WASHINGTON (Reuters) – The United States on Monday rebuffed Ukraine’s demand for a blanket visa ban on Russians, saying Washington would not want to close off pathways to refuge for Russia’s dissidents and others who are vulnerable to human rights abuses.
Ukrainian President Volodymyr Zelenskiy had first urged the visa ban in an interview earlier this month with the Washington Post, saying Russians should “live in their own world until they change their philosophy.”
Zelenskiy then issued another call a few weeks ago for European Union states to ban visas for Russian nationals to keep the bloc from becoming a “supermarket” open to anyone with the means to enter.
A State Department spokesperson said the Biden administration has already imposed visa restrictions for Kremlin officials but it made it clear that its focus would be on identifying those involved in Russia’s invasion of Ukraine and holding them accountable.

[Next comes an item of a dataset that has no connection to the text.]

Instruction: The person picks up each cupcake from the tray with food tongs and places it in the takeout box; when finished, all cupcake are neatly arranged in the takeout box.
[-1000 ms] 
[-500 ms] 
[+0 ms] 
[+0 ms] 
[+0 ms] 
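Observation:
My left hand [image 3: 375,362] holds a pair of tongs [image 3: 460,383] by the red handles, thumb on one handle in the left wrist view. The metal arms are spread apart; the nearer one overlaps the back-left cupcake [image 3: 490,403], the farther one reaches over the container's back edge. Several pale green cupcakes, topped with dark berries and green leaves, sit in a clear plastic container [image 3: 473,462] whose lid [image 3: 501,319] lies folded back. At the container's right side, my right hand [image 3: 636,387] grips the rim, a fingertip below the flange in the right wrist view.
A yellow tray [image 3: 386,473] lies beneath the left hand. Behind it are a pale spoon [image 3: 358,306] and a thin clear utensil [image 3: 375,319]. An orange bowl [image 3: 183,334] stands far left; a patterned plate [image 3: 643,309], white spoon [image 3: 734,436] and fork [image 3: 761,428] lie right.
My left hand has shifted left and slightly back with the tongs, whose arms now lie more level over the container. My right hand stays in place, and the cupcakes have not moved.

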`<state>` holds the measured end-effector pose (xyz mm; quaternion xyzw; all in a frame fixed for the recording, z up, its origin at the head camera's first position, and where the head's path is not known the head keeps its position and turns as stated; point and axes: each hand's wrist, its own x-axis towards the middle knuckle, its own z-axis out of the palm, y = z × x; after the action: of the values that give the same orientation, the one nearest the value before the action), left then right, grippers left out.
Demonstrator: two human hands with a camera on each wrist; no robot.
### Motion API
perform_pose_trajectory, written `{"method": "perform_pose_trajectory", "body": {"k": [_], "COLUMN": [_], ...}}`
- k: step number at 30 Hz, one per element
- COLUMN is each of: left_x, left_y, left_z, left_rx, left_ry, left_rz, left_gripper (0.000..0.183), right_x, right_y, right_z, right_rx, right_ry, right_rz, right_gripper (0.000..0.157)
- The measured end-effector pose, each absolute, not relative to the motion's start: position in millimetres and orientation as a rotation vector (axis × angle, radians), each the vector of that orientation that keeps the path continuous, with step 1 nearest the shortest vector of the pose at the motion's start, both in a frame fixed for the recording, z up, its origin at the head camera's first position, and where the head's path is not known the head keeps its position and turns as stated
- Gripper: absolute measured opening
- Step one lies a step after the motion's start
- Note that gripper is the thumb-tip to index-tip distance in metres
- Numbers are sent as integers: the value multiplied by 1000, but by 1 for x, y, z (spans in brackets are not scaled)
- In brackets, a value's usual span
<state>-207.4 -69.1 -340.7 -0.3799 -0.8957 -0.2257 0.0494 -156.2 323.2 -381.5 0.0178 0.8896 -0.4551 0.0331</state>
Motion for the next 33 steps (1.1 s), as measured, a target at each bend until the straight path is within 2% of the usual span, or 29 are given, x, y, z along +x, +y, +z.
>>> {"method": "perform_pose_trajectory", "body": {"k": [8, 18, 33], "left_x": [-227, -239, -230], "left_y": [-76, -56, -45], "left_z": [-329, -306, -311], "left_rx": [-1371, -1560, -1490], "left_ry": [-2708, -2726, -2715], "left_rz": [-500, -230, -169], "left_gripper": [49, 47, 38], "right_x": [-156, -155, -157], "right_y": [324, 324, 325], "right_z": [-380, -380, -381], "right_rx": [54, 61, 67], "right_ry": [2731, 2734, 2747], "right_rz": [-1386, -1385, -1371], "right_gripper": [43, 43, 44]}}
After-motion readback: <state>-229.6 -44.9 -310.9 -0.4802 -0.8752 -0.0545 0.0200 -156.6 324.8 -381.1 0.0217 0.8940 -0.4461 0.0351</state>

“The U.S. wouldn’t want to close off pathways to refuge and safety for Russia’s dissidents or others who are vulnerable to human rights abuses,” a State Department spokesperson said.
“We’ve also been clear that it is important to draw a line between the actions of the Russian government and its policies in Ukraine, and the people of Russia,” the spokesperson added.
Some EU leaders such as Finnish Prime Minister Sanna Marin and her Estonian counterpart, Kaja Kallas, have called for an EU-wide visa ban. German Chancellor Olaf Scholz opposed this on Monday, saying Russians should be able to flee their home country if they disagree with the regime.